Oleh: Darussalam Syamsuddin
MAKASSAR, RAKYATSULSEL - Peristiwa Isra Mikraj dapat ditemukan keterangannya dalam Al-Qur'an surah Al-Isra ayat 1 dan surah An-Najm ayat 13-14. Isra adalah perjalanan yang dilakukan di malam hari. Dalam bahasa agama, malam hari identik dengan kegelapan yang menawarkan keheningan.
Setiap malam seorang mukmin mendapat panggilan untuk melakukan Isra yakni perjalanan yang cukup berat karena harus menepis godaan kenikmatan ragawi berupa tidur dan buaian mimpi.
Para psikolog menjelaskan bahwa siapa saja yang membiasakan diri bangun di malam hari sembari merenungkan makna dan tujuan hidup dengan hati dan pikiran yang jernih, kecerdasan spiritualnya akan meningkat sehingga akan senantiasa bijak dalam menjalani kehidupan.
Mereka yang memiliki kecerdasan spiritual yang tinggi, lebih mampu menghadapi gejolak kehidupan yang terkadang tidak bersahabat, karena kedekatannya dengan Tuhan. Salah satu cara untuk memperoleh kecerdasan spiritual yang tinggi adalah dengan jalan membiasakan diri Isra yakni bangun di malam hari berzikir dan berefleksi tentang hidup serta memohon petunjuk dan bimbingan dari Tuhan.
Mereka yang memiliki kedekatan dengan Sang Pemilik Kesucian dan Keagungan yakni Tuhan, tentu akan senantiasa memperoleh kasih sayang dari-Nya, sehingga perasaan, pikiran, ucapan, dan tindakan akan senantiasa mantap, jernih, dan tenang.
Berbeda dengan mereka yang hati dan pikirannya dipenuhi oleh energi negatif, misalnya, penuh prasangka, iri hati, tidak senang melihat orang lain sukses dan bahagia, tentu akan merusak apa saja yang ada di sekelilingnya.
Spirit dan makna Isra sungguh sangat relevan bagi siapa saja yang mendambakan pencerahan hati dan pikiran agar terbebas dari pengaruh buruk kehidupan terjebak pada hedonisme. Sebagaimana yang dilakukan oleh Muhammad saw justru membaliknya dengan bangun di malam hari melakukan Isra berupa pendakian spiritual untuk menepis godaan hidup duniawi yang dilambangkan dengan gelapnya malam.

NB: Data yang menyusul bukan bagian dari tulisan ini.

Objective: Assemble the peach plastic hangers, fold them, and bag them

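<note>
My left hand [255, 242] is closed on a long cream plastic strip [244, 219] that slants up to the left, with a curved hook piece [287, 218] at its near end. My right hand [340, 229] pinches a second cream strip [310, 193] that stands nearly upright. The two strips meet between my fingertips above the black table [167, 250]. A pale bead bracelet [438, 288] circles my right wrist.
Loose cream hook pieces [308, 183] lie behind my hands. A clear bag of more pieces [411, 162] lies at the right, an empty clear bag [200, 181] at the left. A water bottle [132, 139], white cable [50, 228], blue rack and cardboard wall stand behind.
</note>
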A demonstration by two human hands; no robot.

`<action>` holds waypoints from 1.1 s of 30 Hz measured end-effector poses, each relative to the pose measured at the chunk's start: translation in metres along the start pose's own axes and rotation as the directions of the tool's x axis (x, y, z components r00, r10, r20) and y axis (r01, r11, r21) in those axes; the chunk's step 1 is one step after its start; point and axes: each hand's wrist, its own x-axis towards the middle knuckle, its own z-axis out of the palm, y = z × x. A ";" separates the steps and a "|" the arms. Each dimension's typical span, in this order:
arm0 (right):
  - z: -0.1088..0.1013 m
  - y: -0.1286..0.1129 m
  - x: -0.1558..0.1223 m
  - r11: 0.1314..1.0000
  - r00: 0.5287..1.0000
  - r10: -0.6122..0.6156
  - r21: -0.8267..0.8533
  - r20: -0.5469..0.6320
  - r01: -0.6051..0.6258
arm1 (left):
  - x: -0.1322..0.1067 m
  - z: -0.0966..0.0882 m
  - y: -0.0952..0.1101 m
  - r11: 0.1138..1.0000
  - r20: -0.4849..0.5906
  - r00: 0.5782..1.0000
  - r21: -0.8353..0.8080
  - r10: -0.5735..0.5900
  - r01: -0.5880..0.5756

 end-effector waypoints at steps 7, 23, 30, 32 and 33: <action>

Metodologi yang ditawarkan oleh Nabi Muhammad saw agar terhindar dari obyek-obyek perburuan dunia yang sifatnya sementara adalah dengan melakukan salat apalagi salat malam yang dilakukan dengan benar dan sungguh-sungguh.
Salat yang dilakukan dengan benar dan sungguh-sungguh akan membuat orientasi hidup pelakunya semakin tinggi, menyeluruh, dan kepribadiannya akan terbentuk. Sehingga dengan mudah membedakan mana obyek perburuan dunia yang sifatnya sementara dan mana yang abadi, mana yang sejati dan mana yang palsu, mana halal dan mana yang haram.
Ketika Rasulullah saw Mikraj, dia berada pada puncak kesadaran kosmologis sehingga bumi beserta isinya dilihat sebagai sesuatu ibarat melihat sekumpulan ikan yang berada dalam akuarium, rombongan ikan itu mengira bahwa akuarium itulah pusat jagat raya. Padahal ketika akuarium itu dibuang ke laut tidak akan memiliki arti bila dibanding dengan luasnya lautan.
Menyaksikan sebahagian keagungan dan kebesaran Allah di saat Mikraj, Nabi Muhammad saw hanya mampu berucap: “segala penghormatan, kemuliaan, dan keagungan hanya milik Allah saja”.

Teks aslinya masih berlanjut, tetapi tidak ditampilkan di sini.